- [ASSIGNMENT]
In how many lines of the listing below does "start" appear? Give only the figure.

____________________

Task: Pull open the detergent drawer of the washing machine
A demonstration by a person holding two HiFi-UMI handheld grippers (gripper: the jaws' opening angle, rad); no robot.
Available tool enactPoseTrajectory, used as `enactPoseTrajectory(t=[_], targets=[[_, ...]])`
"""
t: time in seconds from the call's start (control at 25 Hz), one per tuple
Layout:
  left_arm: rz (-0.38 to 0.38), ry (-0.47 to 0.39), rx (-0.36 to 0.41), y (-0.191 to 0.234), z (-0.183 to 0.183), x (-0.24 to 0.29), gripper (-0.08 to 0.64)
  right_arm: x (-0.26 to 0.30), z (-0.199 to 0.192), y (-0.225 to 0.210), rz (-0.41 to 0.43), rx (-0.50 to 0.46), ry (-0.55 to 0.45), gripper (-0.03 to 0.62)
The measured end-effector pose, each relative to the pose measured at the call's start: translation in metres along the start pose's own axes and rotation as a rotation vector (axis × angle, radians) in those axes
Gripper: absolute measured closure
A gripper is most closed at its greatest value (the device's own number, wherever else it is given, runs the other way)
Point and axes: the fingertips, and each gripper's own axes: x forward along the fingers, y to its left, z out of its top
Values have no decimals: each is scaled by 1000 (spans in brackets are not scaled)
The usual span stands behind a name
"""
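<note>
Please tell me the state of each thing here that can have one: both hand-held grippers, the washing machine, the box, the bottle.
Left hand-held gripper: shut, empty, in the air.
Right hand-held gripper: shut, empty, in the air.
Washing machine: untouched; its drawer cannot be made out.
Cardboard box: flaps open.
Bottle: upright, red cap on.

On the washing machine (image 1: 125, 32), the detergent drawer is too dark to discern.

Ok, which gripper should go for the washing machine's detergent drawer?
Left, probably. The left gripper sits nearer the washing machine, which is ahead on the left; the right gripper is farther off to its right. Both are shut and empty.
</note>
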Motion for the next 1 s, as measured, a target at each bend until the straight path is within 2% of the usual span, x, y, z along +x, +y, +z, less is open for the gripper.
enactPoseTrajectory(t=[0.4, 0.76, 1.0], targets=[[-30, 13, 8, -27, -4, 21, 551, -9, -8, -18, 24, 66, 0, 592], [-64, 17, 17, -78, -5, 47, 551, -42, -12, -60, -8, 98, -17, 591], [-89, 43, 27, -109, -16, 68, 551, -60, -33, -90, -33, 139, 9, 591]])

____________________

- [REPLY]
2